We walked up rue Soufflot as far as the Panthéon. We turned right into rue d'Ulm. A little further and I would have given up and gone home.

‘Do you know the Cinémathèque?'

I'd walked past a hundred times without noticing it. I'd seen groups of people chatting on the pavement, laughing or arguing. Nothing unusual about that in this area. But I didn't know that it existed, or what its purpose was. Tickets weren't expensive. Forty-seven centimes. I could have paid that myself. Sacha insisted on taking me.

‘What are we going to see?'

‘If you're interested, there's a poster in the window showing the
programme. Personally, I don't want to know. It's of no importance. It'll be a surprise.'

As we walked in, he shook the hand of a huge man with an enormous forehead and tousled hair who was talking to two students.

‘Hello, Henri, how are you?'

‘I'm furious. We've got two copies of Fritz Lang's
Fury
. There's one in English, without subtitles, and in poor condition. It keeps breaking.

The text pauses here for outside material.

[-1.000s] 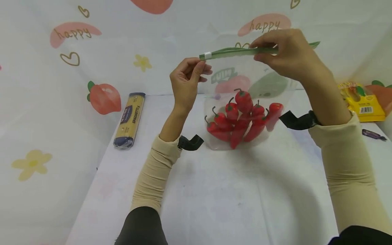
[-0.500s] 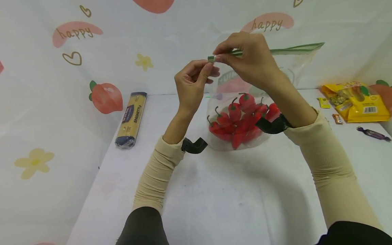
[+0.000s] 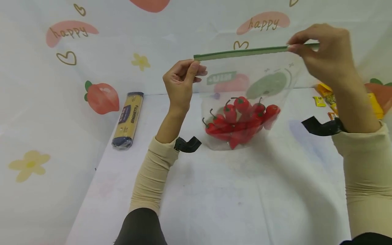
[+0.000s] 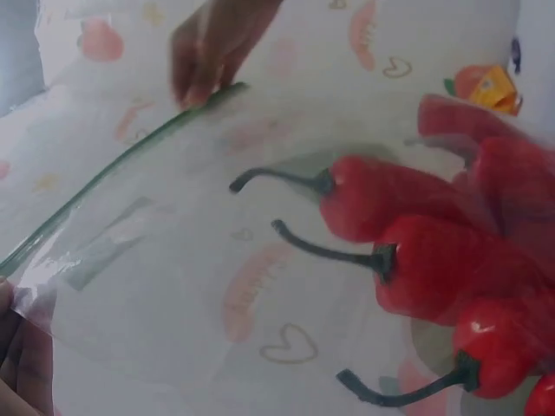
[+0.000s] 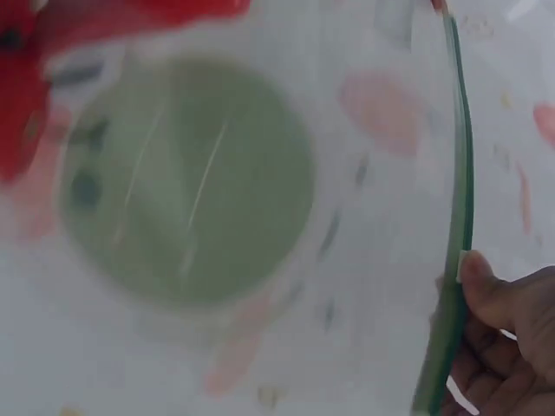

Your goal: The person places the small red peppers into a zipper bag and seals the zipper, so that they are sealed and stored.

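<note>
A clear slider zip bag (image 3: 220, 68) with a green top strip (image 3: 242, 53) stands upright, red chili peppers (image 3: 234, 117) in its lower part. My left hand (image 3: 182, 76) pinches the bag's top left corner between thumb and fingers. Toward the right end of the strip, my right hand (image 3: 324, 47) pinches the small white slider (image 5: 462, 265), thumb on one side and fingers behind. Between the two hands the strip is stretched nearly straight. Large in the left wrist view are the peppers (image 4: 442, 269) with dark curved stems, seen through the plastic.
A spaghetti pack (image 3: 128, 120) lies at the table's left. At the far right a yellow snack bag (image 3: 375, 105), partly behind the right forearm, lies near a small yellow packet (image 3: 319, 101). The patterned backdrop (image 3: 107, 41) rises behind the white table (image 3: 214, 197).
My right hand first moved left to the strip's left end, then swept right along it with the slider. The strip's sides now lie together. My left hand kept its hold on the corner.
</note>
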Available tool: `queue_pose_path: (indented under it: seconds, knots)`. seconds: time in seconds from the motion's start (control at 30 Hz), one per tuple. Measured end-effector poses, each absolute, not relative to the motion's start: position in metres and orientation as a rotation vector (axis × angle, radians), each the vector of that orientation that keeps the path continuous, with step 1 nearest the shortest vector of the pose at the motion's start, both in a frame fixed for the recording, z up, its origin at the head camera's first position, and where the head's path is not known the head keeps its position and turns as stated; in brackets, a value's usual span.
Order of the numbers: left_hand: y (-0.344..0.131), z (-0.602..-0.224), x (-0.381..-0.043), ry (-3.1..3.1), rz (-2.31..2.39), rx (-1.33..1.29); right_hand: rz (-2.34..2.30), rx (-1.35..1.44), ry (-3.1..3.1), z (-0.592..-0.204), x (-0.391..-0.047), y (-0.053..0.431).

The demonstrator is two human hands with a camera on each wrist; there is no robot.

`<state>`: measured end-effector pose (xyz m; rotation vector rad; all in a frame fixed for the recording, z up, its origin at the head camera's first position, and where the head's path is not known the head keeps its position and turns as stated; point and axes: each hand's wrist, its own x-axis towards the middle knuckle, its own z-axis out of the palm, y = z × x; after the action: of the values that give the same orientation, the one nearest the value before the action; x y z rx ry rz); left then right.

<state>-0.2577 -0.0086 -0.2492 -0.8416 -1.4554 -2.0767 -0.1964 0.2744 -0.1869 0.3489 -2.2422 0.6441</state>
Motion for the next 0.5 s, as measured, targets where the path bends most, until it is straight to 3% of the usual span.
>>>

The other is dubbed in Italian, with subtitles in Spanish, and it's seven minutes shorter than the original version.'

I had just walked into a madhouse. The people at the Cinémathèque couldn't care less about the language. We were given the Italian version. I have to admit, to my great surprise, that after the first few minutes it didn't bother me. The subtleties of the dialogue passed me by, but I was so enthralled that these incomprehensible films have remained rooted in my memory far more than those I saw last year and which I have forgotten. It was a small room with wooden seats that banged when you stood up. It was packed during the week, with retired folk or people who didn't have enough money to go to the local cinema, with those aspiring to make movies, who took notes in the dark about what was the correct thing to do or not to do, with students who were skipping courses, fighting with one another to be in the front row and take it all in, or to sit on the floor. We got to see
Los Olvidados
dubbed in Portuguese with subtitles in German. It was luminously clear. We finished with Raoul Walsh's
The Tall Men
, a magnificent western and in French: bliss.